Giant Springs near Great Falls is one of the largest known freshwater springs in the world, with a flow estimated at 338 million gallons of water a day.
Hundreds gather every weekend at Bearcreek Downs near Red Lodge (pop. 2,177) to cheer on their favorite pigs in the area’s answer to horse racing. The races were the idea of Bob and Lynn DeArmond, who since the 1980s have managed the events where competitors with names such as “Oscar Mayer,” “Hot Links” and “Jimmy Dean” run around a track to bring home the bacon.

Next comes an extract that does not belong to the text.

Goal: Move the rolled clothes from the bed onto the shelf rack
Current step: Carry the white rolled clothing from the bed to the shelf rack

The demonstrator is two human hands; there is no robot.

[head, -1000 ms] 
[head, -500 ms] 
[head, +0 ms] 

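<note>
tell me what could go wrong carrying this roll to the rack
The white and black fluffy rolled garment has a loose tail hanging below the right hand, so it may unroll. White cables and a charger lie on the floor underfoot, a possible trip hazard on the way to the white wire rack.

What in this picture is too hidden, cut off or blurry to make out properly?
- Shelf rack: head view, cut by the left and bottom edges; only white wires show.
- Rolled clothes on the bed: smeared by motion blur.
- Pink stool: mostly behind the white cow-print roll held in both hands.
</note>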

The American Computer Museum in Bozeman (pop. 27,509) traces the history of computing back to its earliest forms—including the counting of pebbles and the use of the abacus. Other items on display include artifacts from early telephones and telegraphs, the first analog computer (created in 1949), and the computer used for navigation on Apollo moon shots.
Giant cedar trees rivaling California’s redwoods can be found at the Ross Creek Cedar Grove near Troy (pop. 957). The area inside the Kootenai National Forest contains 500-year-old western red cedars, some of which are more than 8 feet in diameter and 175 feet tall.
Copper baron Marcus Daly built a stable fit for a king for his racehorse, Tammany. The brick stable—nicknamed Tammany Castle—has cork floors and stalls of oak wainscoting and plaster. Daly built the stable on his Bitterroot Stock Farm near Hamilton (pop. 3,705) after Tammany defeated New Jersey's finest thoroughbred, Lamplighter, in 1893.
Manuel Lisa erected the first structure in Montana built by non-Indians. Fort Raymond, named after Lisa’s son, was built in 1807 as a trading post on the Yellowstone River near what is now Custer (pop. 145).
Railroad workers who cleared the densely forested land for what would become Whitefish (pop. 5,032) had their own nickname for the community—Stumptown. Workers spent several years clearing trees from the site—and for a time after the town was founded in 1893, stumps could be seen in the middle of streets.
The model for the buffalo-head nickel is at the Museum of the Upper Missouri in Fort Benton (pop. 1,594). The buffalo was shot in 1886, stuffed, and displayed at the Smithsonian Institution in Washington, D.C. It was used as the model for greenbacks, postage stamps, and the buffalo nickel. In 1970, Fort Benton raised $400,000 to restore and return the stuffed buffalo home.
The gold rush town of Bannack became Montana’s first capital in 1864, the year Montana became a territory. By 1865, gold strikes elsewhere had all but emptied the town of about 3,000, and the territorial capital moved to Virginia City (pop. 130). Today, Bannack is a ghost town and state park.
Lewis and Clark Caverns State Park, near Whitehall (pop. 1,044), features one of the largest limestone caverns in the Northwest. Some passages stretch 3,000 feet and reach a depth of 300 feet.
Montana’s first real estate transaction occurred when John Owen bought the St. Mary’s Mission in 1850 and turned it into the Fort Owen trading post near Stevensville (pop. 1,553). Jesuit priest Pierre-Jean De Smet had built the mission in 1841.
Chinook (pop. 1,386) is named after the warm winds that come off of the mountains and melt the snow on Montana’s high plains. When it was founded in the early 1900s, the town was originally named Dawes after an Eastern politician.
The only known written evidence left by the Lewis and Clark Expedition along the route of the historic journey from St. Louis to the Pacific Ocean is the name of William Clark, chiseled into a sandstone butte near Pompeys Pillar (pop. 60). Clark wrote his name in the sandstone July 25, 1806.